> [Task instructions]: A verbatim reproduction of the lines below, from the line containing "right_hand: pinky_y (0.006" through the line containing "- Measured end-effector", both ends included, is the whole required output.

BEGIN

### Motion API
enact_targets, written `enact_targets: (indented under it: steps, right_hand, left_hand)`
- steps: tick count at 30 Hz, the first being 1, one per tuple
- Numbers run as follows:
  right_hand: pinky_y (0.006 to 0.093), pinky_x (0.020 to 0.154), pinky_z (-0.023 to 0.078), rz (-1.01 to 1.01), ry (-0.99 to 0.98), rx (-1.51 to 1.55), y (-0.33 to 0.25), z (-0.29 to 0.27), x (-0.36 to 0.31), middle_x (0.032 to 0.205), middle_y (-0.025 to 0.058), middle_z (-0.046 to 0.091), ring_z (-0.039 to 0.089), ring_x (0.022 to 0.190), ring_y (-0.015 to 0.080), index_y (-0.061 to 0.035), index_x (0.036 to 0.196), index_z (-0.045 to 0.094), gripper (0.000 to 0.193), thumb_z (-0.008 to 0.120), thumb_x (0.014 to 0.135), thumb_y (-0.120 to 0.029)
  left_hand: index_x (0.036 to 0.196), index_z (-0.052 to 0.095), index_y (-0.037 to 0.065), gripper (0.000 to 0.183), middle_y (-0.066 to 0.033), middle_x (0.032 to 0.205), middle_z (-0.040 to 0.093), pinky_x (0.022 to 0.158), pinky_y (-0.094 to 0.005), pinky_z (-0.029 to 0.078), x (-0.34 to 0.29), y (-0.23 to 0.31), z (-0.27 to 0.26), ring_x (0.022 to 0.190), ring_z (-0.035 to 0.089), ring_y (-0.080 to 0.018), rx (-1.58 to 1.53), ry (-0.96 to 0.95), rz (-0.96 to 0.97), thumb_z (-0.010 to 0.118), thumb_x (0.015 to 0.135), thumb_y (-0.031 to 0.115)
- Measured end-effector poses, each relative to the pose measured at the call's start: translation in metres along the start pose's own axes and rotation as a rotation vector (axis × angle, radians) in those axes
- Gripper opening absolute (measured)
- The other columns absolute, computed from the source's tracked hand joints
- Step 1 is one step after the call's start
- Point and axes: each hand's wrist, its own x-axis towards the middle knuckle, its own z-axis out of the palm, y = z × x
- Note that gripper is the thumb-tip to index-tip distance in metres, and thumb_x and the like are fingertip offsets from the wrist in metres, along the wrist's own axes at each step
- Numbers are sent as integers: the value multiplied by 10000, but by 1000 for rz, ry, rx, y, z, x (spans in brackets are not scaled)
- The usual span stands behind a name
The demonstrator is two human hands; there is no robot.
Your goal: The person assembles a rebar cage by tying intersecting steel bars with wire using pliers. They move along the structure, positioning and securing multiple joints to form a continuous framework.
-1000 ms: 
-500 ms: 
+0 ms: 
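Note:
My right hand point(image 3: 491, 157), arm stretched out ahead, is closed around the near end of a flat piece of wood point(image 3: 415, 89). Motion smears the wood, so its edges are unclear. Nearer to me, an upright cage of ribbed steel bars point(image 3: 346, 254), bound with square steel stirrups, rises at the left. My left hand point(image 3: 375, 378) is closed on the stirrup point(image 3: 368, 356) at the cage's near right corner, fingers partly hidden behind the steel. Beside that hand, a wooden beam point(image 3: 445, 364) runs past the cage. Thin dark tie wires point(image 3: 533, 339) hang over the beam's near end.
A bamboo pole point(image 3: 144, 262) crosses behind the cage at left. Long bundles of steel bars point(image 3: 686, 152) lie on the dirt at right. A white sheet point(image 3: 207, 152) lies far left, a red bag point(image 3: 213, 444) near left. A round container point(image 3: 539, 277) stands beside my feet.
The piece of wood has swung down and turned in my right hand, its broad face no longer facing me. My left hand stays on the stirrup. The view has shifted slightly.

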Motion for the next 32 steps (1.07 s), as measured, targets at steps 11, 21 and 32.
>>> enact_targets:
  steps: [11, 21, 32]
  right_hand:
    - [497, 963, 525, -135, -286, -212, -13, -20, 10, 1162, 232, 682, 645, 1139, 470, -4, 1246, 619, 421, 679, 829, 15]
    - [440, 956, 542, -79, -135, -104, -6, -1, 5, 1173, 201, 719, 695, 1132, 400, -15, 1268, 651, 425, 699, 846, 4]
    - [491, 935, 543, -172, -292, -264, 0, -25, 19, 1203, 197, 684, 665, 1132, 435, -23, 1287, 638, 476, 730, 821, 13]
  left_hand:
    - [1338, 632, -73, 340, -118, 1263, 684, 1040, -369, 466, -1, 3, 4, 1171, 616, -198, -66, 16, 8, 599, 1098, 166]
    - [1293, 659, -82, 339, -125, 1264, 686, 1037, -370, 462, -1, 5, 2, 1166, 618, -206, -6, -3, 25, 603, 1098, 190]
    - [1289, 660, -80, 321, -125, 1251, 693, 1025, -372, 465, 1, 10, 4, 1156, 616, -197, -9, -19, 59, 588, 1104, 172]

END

> [Answer box]:
  right_hand: pinky_y (0.006 to 0.093), pinky_x (0.020 to 0.154), pinky_z (-0.023 to 0.078), rz (-1.01 to 1.01), ry (-0.99 to 0.98), rx (-1.51 to 1.55), y (-0.33 to 0.25), z (-0.29 to 0.27), x (-0.36 to 0.31), middle_x (0.032 to 0.205), middle_y (-0.025 to 0.058), middle_z (-0.046 to 0.091), ring_z (-0.039 to 0.089), ring_x (0.022 to 0.190), ring_y (-0.015 to 0.080), index_y (-0.061 to 0.035), index_x (0.036 to 0.196), index_z (-0.045 to 0.094), gripper (0.000 to 0.193), thumb_z (-0.008 to 0.120), thumb_x (0.014 to 0.135), thumb_y (-0.120 to 0.029)
  left_hand: index_x (0.036 to 0.196), index_z (-0.052 to 0.095), index_y (-0.037 to 0.065), gripper (0.000 to 0.183), middle_y (-0.066 to 0.033), middle_x (0.032 to 0.205), middle_z (-0.040 to 0.093), pinky_x (0.022 to 0.158), pinky_y (-0.094 to 0.005), pinky_z (-0.029 to 0.078), x (-0.34 to 0.29), y (-0.23 to 0.31), z (-0.27 to 0.26), ring_x (0.022 to 0.190), ring_z (-0.035 to 0.089), ring_y (-0.080 to 0.018), rx (-1.58 to 1.53), ry (-0.96 to 0.95), rz (-0.96 to 0.97), thumb_z (-0.010 to 0.118), thumb_x (0.015 to 0.135), thumb_y (-0.031 to 0.115)
- Measured end-effector poses, each relative to the pose measured at the call's start: translation in metres along the start pose's own axes and rotation as a rotation vector (axis × angle, radians) in those axes

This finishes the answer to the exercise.